Editorial / DIC 12 2019

Entre asistir y cumplir

El sentimiento de exclusión, marginamiento e incumplimiento presiona a distintos actores a la protesta, y ante una situación de inestabilidad política, el gobierno termina cediendo a la presión.

 

Entre asistir y cumplir

El país ha venido avanzando en las coberturas sociales tal y como lo señalan algunos estudios nacionales e internacionales. Sin embargo, sigue empeorando en los índices de concentración del ingreso y de informalidad laboral. En otras palabras, estamos ante una especie de trampa social encadenada con una lógica de crecimiento sin empleo, respuesta asistencialista del Estado que genera incentivos a la informalidad y desempleo estructural, lo que conduce a una forma sofisticada de reproducir la pobreza y la desigualdad.

Más informalidad conduce a mayores demandas sociales y el ciclo nunca termina.

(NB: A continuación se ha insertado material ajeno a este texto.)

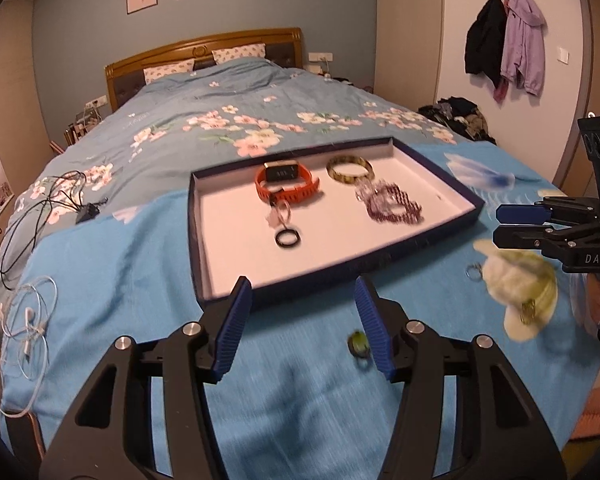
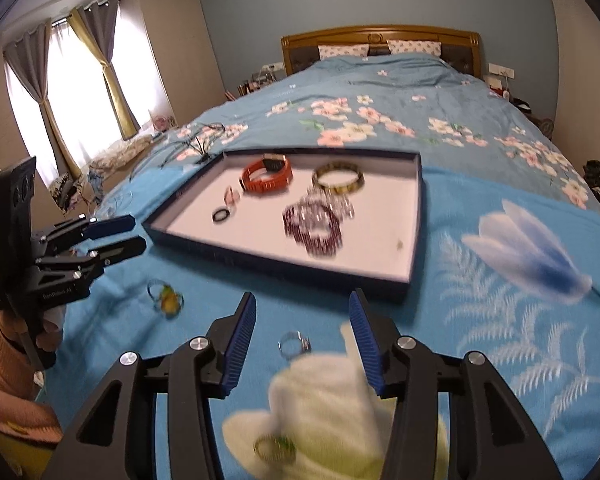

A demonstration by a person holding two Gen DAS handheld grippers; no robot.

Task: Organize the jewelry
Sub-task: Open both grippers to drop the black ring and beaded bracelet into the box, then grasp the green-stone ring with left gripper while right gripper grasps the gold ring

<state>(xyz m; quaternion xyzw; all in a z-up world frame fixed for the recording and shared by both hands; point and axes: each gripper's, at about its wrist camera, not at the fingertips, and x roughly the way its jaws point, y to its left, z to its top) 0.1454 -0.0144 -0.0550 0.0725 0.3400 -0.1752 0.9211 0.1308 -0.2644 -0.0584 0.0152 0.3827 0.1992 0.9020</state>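
left gripper (image 1: 304, 328) jaws stood spread, empty; green ring (image 1: 358, 343) lay by its right finger. right gripper (image 2: 302, 344) jaws stood spread, empty; silver ring (image 2: 295, 345) lay between them. tray (image 2: 396, 289) sat just ahead.

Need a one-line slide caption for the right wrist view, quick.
Open right gripper above a silver ring on the blue bedspread, near the dark-rimmed white-lined tray holding an orange watch.
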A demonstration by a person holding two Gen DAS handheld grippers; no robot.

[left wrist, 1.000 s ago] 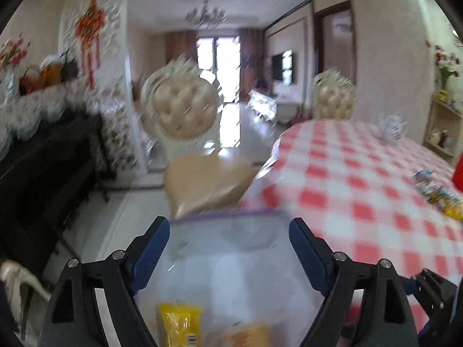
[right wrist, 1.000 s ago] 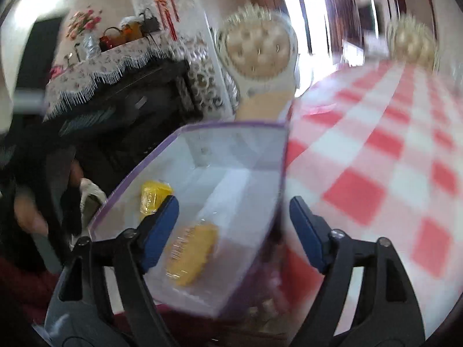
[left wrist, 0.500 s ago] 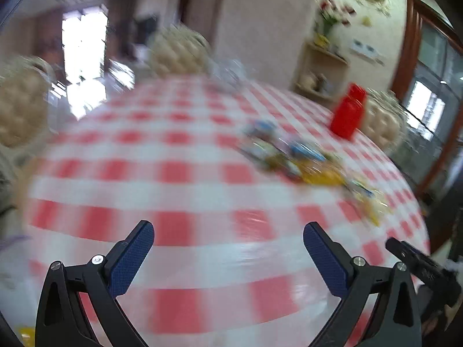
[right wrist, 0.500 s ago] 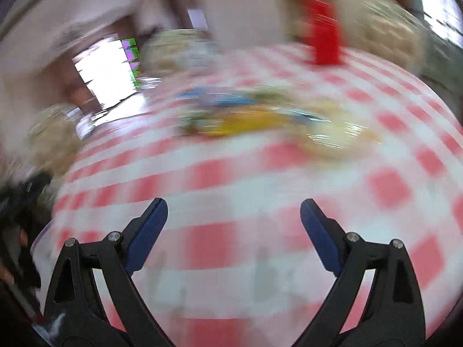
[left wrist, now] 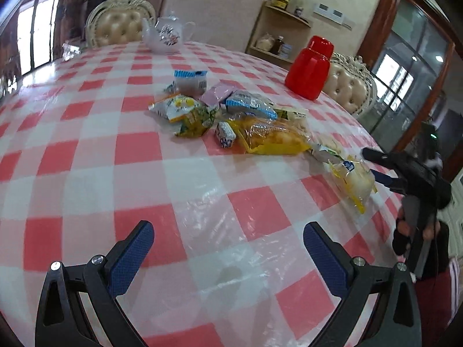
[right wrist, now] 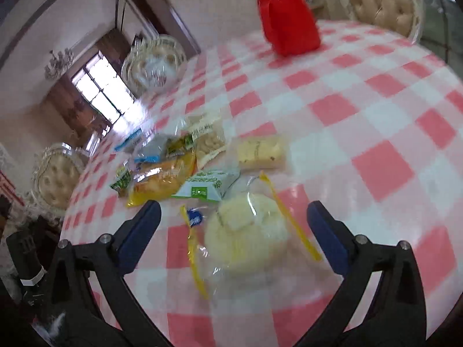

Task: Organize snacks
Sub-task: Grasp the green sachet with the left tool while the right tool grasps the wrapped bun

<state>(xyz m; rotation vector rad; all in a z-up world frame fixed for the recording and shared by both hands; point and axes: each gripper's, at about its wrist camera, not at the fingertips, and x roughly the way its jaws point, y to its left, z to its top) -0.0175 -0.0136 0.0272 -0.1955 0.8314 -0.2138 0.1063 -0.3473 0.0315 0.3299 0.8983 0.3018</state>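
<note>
Our right gripper [right wrist: 234, 221] is nearer: its opening, empty jaws frame the wrapped bun [right wrist: 246, 231] on the desk [right wrist: 376, 133]. Our left gripper [left wrist: 228, 245] gapes empty, well short of the snack pile [left wrist: 231, 118].

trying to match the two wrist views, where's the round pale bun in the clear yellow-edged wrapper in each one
Left wrist: the bun lies at the right, apart from the main snack pile, just in front of the right gripper.
Right wrist: low centre, between the right gripper's opening jaws, untouched.
Shared landmark: the red jug at the table's far side.
</note>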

Quizás es el momento de pensar y considerar el enunciado de Bertrand Russell: “En todas las actividades es saludable poner un signo de interrogación sobre las cosas que por mucho tiempo se han dado como seguras”. Es decir, detenerse a pensar sobre si la entrega de subsidios a diferentes sectores económicos, es la forma predominante de solucionar los problemas sociales.

El centro de los problemas sociales, según algunos expertos, pasa por la baja calidad de la educación que reciben los menos favorecidos, el asistencialismo sin control; la captura de recursos por grupos de interés, y la reproducción del poder, las dos últimas, como consecuencia de una democracia débil con baja representación de los más pobres y niveles de corrupción altos.

La trampa mencionada se refuerza cuando los beneficios del gasto social retornan a quienes pagan impuestos —actualmente, casi la mitad del gasto público social es percibido por el 20 por ciento más rico de la población—, de tal forma que la desigualdad ha sido institucionalizada a través del ciclo de vida de las personas pertenecientes a los grupos más desfavorecidos: los niños reciben educación de baja calidad, los jóvenes no pueden entrar al mercado de trabajo formal, los adultos reciben salarios de supervivencia y los adultos mayores no acceden a una pensión; son excluidos de la sociedad a lo largo de su vida y dependientes del Estado a través de la limitada atención a la infancia, la educación pública de baja calidad, la salud pública incompleta, los subsidios para informales y la subvención para los adultos mayores.

Por otro lado, el gobierno ha sugerido que la clase media ha venido creciendo en los últimos años. En realidad, lo que ha crecido no es una clase media con representación política, sino una porción de la distribución del ingreso alrededor de un ingreso que se supone es aquel que saca a las personas de la pobreza y la vulnerabilidad. Si lo anterior es cierto, estaríamos observando una situación de crecimiento de la clase media y de la inequidad simultáneamente, lo cual indicaría que la exclusión también es creciente. Si la clase media crece y la inequidad permanece el contrato social como soporte del plan de desarrollo, se convierte en simples demandas de subsidios, situación en la cual queda atrapada la sociedad. 

El sentimiento de exclusión, marginamiento e incumplimiento presiona a distintos actores a la protesta y con justa razón, y ante una situación de inestabilidad política, el gobierno termina cediendo a la presión. Grupos de interés pueden sentir que ganan con el ejercicio, y bajo esta situación, el crecimiento económico no se convierte en inversión pública o social necesariamente, sino que es capturado por quienes tienen mayor fuerza para presionar al gobierno, no sólo desde las calles, quizás más, desde los oligopolios.